Z, directed by Costa-Gavras, is a French procedural-thriller based on Greek events – but let’s first look at the American connection. When the film was released in 1969, President Nixon’s resignation was still a few years away – but what Federal Times Editor Jill Aitoro wrote, after the Watergate scandal broke, was already beginning to be felt. She said that “a certain naiveté about politics was lost among Americans, a newfound appreciation of investigative journalism emerged, and government realized that press might not be so easily contained.” Vietnam. Race wars. The Black Panthers. The seeds of mistrust were beginning to be sown in the late-sixties, and it isn’t surprising that Z – about the assassination of a peacenik politician and the ensuing investigation into the cover-ups – became the twelfth-highest grossing film of the year. (It went on to win the Best Foreign Film Academy Award.)

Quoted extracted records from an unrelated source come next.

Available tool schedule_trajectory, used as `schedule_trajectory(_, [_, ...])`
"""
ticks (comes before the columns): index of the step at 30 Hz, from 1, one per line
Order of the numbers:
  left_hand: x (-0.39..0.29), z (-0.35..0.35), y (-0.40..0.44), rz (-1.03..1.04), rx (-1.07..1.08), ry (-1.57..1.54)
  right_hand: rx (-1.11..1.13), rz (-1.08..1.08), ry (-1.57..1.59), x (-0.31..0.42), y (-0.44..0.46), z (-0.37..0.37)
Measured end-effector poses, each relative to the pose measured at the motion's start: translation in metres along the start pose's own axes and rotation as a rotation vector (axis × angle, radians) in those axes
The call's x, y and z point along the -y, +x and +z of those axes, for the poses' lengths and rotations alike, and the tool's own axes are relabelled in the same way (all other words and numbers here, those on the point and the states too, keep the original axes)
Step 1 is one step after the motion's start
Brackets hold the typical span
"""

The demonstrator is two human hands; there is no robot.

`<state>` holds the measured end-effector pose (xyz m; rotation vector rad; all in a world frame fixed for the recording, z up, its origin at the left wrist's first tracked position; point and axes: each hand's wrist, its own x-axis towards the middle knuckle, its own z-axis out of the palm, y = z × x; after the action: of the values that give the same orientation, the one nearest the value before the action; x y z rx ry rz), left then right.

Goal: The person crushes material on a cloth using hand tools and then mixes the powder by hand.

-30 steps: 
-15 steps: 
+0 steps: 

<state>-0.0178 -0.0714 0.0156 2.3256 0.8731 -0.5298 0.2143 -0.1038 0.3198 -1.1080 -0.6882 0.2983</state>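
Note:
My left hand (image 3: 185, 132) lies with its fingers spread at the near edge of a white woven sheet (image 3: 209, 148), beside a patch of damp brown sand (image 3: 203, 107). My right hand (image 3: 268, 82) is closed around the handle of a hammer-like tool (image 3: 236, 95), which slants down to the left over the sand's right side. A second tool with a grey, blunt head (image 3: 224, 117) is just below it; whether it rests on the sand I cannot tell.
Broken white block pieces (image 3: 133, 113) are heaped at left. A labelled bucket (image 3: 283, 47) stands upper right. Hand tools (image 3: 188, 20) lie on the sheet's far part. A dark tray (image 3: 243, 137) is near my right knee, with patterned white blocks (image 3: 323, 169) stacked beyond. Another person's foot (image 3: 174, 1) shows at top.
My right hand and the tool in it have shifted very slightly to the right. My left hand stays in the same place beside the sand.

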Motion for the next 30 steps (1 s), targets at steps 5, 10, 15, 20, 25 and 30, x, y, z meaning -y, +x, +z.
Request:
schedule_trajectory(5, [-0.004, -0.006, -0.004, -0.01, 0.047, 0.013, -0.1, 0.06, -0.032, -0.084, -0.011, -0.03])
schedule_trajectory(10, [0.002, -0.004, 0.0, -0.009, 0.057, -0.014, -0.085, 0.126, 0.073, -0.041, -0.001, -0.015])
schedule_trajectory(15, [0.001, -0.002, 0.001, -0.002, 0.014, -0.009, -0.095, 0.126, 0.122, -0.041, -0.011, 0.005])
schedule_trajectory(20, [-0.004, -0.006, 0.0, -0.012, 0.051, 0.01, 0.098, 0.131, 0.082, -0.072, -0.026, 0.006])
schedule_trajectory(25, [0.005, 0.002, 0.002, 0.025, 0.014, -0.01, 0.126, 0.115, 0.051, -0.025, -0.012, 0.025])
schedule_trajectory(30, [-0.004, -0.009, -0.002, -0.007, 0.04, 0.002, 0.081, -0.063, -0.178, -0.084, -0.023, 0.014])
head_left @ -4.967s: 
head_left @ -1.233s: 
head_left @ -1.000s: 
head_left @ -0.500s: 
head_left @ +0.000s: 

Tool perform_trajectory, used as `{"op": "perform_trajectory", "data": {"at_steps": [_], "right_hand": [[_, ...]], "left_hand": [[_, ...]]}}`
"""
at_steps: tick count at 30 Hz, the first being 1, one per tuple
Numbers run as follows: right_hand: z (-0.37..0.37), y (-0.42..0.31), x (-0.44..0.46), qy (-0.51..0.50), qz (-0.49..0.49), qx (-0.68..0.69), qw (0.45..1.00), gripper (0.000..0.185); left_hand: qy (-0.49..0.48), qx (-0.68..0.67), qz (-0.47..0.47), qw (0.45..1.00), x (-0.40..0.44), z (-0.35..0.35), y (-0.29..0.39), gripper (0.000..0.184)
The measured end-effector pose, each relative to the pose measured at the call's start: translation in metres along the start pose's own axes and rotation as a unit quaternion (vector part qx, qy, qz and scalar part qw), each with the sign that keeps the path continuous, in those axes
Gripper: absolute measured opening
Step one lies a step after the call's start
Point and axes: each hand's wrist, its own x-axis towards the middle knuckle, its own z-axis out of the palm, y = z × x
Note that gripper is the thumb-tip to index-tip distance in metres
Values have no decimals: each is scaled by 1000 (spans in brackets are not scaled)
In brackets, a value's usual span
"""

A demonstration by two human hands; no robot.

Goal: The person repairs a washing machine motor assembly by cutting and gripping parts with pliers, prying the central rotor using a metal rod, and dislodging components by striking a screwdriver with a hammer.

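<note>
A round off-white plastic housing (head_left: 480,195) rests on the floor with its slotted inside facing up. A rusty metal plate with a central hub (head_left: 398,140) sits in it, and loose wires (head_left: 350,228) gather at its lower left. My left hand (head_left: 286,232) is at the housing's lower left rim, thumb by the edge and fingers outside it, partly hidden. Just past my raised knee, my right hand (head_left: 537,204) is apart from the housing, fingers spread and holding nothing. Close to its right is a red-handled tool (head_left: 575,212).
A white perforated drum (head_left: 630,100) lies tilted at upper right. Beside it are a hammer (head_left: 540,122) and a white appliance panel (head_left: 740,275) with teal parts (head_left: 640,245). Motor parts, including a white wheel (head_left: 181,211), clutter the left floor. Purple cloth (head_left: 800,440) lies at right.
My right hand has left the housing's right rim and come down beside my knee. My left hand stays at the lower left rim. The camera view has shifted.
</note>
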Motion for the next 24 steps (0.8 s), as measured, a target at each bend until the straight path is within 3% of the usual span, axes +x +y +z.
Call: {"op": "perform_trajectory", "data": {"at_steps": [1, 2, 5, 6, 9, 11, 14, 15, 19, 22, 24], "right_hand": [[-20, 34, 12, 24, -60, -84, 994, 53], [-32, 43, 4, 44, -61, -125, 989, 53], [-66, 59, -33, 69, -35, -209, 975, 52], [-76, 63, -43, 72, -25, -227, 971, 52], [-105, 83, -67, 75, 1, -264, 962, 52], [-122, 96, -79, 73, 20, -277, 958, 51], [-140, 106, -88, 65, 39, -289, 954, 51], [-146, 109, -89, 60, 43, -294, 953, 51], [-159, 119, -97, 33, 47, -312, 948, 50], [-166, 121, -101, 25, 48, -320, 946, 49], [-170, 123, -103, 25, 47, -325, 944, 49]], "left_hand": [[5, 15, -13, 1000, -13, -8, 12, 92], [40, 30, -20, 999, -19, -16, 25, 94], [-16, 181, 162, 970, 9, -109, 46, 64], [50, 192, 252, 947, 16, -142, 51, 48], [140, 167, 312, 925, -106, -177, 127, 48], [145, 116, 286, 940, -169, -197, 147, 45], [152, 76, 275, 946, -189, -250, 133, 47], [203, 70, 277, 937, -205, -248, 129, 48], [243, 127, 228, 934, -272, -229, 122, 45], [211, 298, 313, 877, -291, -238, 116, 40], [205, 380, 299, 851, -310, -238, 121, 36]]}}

Another American connection: the way the assassination is staged brings to mind the 8mm film of the John F Kennedy assassination shot by Abraham Zapruder. (You might have seen it in Oliver Stone’s JFK.) But Costa-Gavras, who will unveil a new film (Adults in the Room) at Venice and receive the Jaeger-LeCoultre Glory to the Filmmaker award, denied that the Zapruder film was an influence, because “in Europe, no one has really seen the Zapruder films”. In an interview he gave Cinéaste magazine (the Winter 1969/70 issue), he said, “I was more interested in showing how an important event is perceived. First we see [the assassination] as it actually took place, then as the general retells it, and finally, as a lawyer friend of Z remembers it.” The important event he speaks of is the assassination, in 1963, of democratic Greek politician Grigoris Lambrakis. But this is what makes the film universal. The Europeans may have known that it was really about one of their politicians, but the Americans may have felt the Kennedy connect. The specifics don’t matter.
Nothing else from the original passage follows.